7.6 Under exceptional circumstances there may be a delay in providing service to you.
8.1 Subject as expressly provided in these Conditions, and except where the Equipment are sold to a person dealing as consumer (within the meaning of the Unfair Contract Terms Act 1977), all warranties, conditions or other terms implied by statute or common law are excluded to the fullest extent permitted by law. Save in respect of death or personal injury caused by our negligence, we shall not be liable to you by reason of any representation (unless fraudulent), implied warranty, condition or term, or any duty under common law or under the terms of the Contract or any direct or indirect special or consequential loss or damage (whether loss of profit revenue, contracts, production, operation time, your data, use of software or corruption of data or otherwise), costs, expenses or other claims for consequential compensation whatsoever (whether or not caused by our negligence, our employees, agents or otherwise) which arise out of or in connection with the supply of the Equipment or the Service and our entire liability under or in connection with the Contract shall not exceed the aggregate fees of the Equipment and Service.
8.2 Without limiting the generality of the foregoing, we shall not be liable to you in respect of any act or omission of the manufacturer of the Equipment or of any third party.
8.3 We shall not be liable to you or to be deemed to be in breach of the Contract by reason of any delay in performing any or any failure to perform any of our obligations in relation to the Equipment or Service, if the delay or failure was due to any cause beyond our reasonable control.
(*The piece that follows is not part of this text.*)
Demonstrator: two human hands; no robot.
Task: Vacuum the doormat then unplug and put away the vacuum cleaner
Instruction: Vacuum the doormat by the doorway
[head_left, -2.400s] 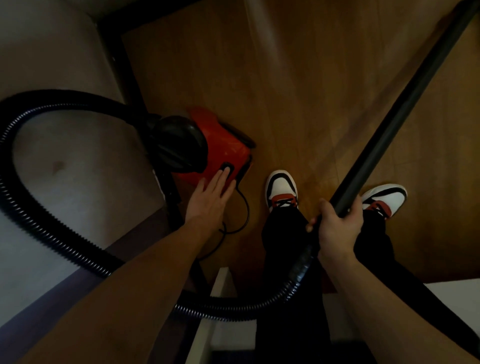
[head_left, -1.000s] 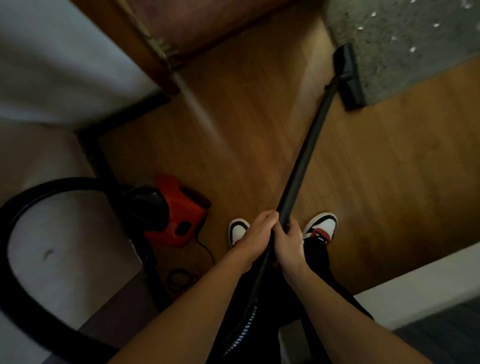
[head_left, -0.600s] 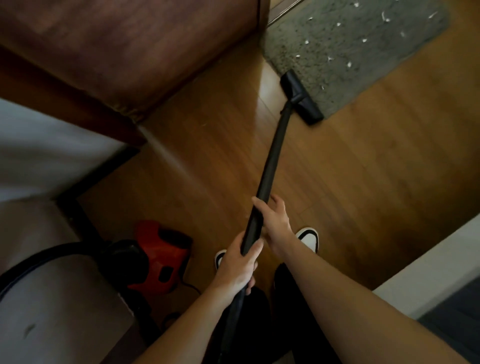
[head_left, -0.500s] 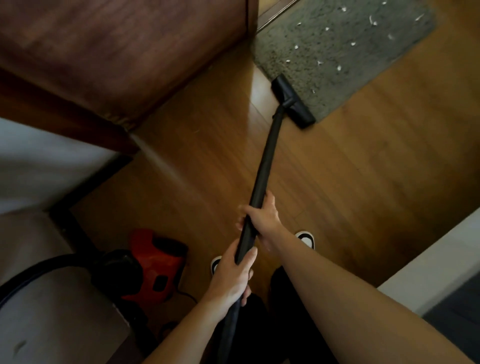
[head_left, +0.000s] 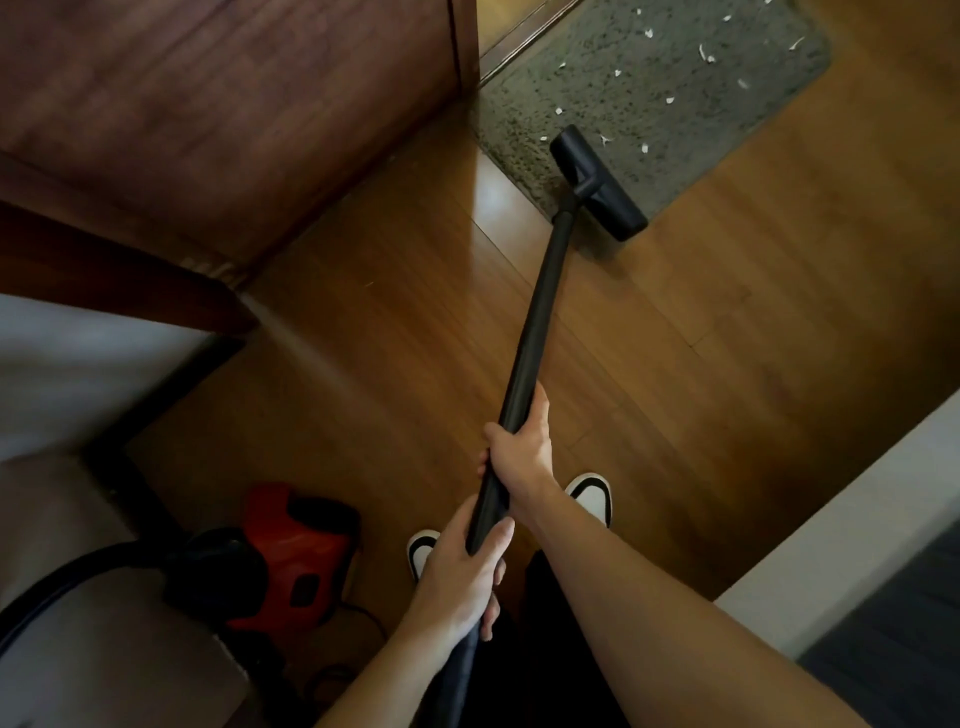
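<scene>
On the wood floor ahead lies the mat, flecked with pale scraps, most of it not yet cleaned by my judgement. The red vacuum sits behind at my left, so its hose trails clear. I hold the wand two-handed for reach and steering: right hand wrapped high, left hand closed lower. The nozzle rests on the mat's near corner, facing the scraps.

no text, label, brand or number can be read anywhere in this view; every surface is plain or blurred.
</scene>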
Without prejudice to the generality of the foregoing, the following shall be regarded as causes beyond our reasonable control: an Act of God, explosions, flood, tempest, fire or accident, war or threat of war, sabotage, insurrection, civil disturbance, acts, restrictions, regulations, by-laws, prohibitions or measures of any kind on the part of any governmental or local authority, strikes, lock-outs or other industrial actions or trade disputes (whether involving employees of us or any third party).
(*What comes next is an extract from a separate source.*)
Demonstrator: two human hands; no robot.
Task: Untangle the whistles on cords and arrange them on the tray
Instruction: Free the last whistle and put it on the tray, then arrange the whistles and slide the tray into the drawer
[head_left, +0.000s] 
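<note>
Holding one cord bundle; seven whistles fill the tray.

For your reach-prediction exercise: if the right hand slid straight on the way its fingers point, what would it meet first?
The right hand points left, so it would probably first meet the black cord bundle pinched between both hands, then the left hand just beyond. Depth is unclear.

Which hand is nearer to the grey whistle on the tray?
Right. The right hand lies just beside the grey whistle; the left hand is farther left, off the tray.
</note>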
9.1 Subject to you not actively utilising the service during the term, this annual Contract will automatically renew at the prevailing rate for the service unless you inform us to cancel within 90 days of the renewal date (date of previous purchase order).
10.1 Any notice required or given by another party to the other under these conditions shall be sent via email addressed to the primary contact of the other party.
10.2 No waiver by us of any breach of this Agreement by you shall be considered as a waiver of any subsequent breach of the same or any other provisions.
10.3 If any provision of these conditions is held to be invalid, illegal or unenforceable, in whole or in part, such provision shall to that extent be deemed not to form part of this Contract and the enforceability of the remainder of this Contract shall not be affected.
10.4 This Agreement is not assignable by you without our written consent.
10.5 This Agreement shall be governed by the laws of England and the parties hereby submit to the exclusive jurisdiction of the English Courts.